Und by the way würde auch ein wenig Berliner Lebensgefühl über den Sommer
gerettet. Dass Boris Palmer das ähnlich sieht, muss kein Gegenargument
sein. Schließlich war der Tübinger Oberbürgermeister auch einer der Ersten,
der die Heizpilze abgeschafft hat.
Nein, sagt Bert Schulz
Mitten im Hochsommer bei Temperaturen von bis zu 36 Grad in Berlin und dem
dritten Dürrejahr in Folge über die Aufhebung des Verbots von
gasverschleudernden Heizpilzen zu reden – braucht es mehr, um die
Absurdität dieses Vorschlags aufzuzeigen? Noch dazu, wenn er von einem
Bürgermeister eines Provinzstädtchens kommt, dessen Horizont nicht mehr
über die Hügel der kühlen Schwäbischen Alb hinausreicht?
Offenbar schon. Okay.
Für all jene, die angesichts der Coronadramatik vergessen haben, worüber
vergangenes Jahr so breit wie nie gesprochen wurde: Wir Menschen sind seit
Jahrzehnten dabei, diesen Planeten unbewohnbar zu machen. Die massive
Erwärmung der Erde in den vergangenen Jahren ist Fakt, die Folgen sind
absehbar, die Politik immer noch viel zu zaghaft in ihrem Einsatz dagegen.

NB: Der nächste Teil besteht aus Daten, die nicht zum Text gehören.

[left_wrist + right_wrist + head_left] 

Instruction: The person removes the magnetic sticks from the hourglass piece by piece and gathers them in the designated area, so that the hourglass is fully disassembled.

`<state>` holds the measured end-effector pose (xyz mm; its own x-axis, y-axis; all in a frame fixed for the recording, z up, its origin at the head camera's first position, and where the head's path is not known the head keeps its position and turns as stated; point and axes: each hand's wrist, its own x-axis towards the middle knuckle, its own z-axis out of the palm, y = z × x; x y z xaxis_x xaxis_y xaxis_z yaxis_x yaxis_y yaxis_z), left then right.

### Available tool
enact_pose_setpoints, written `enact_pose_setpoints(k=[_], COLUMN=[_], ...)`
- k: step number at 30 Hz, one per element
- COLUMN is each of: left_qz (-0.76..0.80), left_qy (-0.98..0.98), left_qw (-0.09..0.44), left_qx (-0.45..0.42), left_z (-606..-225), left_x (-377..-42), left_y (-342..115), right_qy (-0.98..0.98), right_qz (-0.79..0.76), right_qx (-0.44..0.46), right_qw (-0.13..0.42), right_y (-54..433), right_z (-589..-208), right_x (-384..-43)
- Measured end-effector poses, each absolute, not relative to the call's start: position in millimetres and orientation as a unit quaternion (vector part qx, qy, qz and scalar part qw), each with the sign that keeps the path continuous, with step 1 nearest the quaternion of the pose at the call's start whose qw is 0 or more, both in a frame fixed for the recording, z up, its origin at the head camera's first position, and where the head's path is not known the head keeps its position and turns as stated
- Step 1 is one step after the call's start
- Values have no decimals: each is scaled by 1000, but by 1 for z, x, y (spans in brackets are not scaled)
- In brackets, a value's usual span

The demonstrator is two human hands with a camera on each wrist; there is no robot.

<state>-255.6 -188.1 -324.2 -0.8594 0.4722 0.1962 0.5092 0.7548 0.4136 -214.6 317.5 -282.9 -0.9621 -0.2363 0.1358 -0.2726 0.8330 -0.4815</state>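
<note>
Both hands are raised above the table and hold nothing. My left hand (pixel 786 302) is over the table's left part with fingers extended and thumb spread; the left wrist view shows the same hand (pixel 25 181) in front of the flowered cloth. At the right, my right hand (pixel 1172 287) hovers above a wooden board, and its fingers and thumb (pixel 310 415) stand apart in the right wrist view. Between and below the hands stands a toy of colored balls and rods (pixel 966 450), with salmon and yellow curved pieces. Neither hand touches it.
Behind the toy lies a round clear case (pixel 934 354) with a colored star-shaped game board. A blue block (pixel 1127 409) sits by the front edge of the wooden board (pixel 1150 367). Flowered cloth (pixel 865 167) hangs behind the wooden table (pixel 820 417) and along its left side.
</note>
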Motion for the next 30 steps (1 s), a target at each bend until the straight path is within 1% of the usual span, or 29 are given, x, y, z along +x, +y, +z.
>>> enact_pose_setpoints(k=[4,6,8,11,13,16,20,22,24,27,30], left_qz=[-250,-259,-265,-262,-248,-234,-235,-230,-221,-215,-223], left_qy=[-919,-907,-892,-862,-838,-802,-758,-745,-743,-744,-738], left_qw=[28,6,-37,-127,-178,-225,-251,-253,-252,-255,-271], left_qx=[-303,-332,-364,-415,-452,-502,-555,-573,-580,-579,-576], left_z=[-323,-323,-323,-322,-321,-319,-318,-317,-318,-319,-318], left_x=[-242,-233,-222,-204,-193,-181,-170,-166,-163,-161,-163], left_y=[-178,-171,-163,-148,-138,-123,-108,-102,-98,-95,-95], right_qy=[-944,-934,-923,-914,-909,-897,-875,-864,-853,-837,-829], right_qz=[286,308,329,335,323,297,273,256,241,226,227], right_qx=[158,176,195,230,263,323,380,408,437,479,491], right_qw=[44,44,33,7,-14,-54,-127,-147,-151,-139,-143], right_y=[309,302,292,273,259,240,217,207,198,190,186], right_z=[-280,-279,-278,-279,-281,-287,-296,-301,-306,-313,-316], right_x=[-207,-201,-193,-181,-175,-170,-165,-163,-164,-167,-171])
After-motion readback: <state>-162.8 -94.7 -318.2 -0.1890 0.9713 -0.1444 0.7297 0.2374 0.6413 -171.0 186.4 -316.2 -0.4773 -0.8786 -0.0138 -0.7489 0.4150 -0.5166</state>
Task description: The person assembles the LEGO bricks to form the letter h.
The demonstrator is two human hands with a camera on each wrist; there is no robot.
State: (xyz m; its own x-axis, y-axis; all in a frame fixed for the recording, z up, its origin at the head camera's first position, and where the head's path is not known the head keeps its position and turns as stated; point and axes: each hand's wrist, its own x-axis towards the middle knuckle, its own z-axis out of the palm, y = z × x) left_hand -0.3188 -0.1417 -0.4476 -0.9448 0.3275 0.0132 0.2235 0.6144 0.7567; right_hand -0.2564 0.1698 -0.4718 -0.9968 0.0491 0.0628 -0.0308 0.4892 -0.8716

Aber hey, okay, lasst uns erst mal noch ein Bierchen draußen vor der Kneipe
trinken. Oder auch zwei.
Corona ist für viele eine Bedrohung. Für die Gesundheit. Für die von uns
gewohnte Infrastruktur, insbesondere kultureller Art. Ja, für Kneipen,
Restaurants etc. wird die Herbst- und Wintersaison hart. Weil viele
Menschen Angst haben, sich dort anzustecken. Und ein paar Heizpilze könnten
den Umsatzschwund wohl abmildern. Aber zu welchem Preis?
Heizpilze sind echte Umweltsäue und längst ein Symbol für das Desaster, das
wir wissentlich mit diesem Planeten anrichten: Wir verheizen ihn. Wir
sorgen mit solchen Blechkisten auch für die Dürre, die besonders in
Ostdeutschland über die letzten Jahre dramatisch geworden ist und wieder zu
beängstigenden Waldbränden führen könnte wie in den vergangenen Jahren.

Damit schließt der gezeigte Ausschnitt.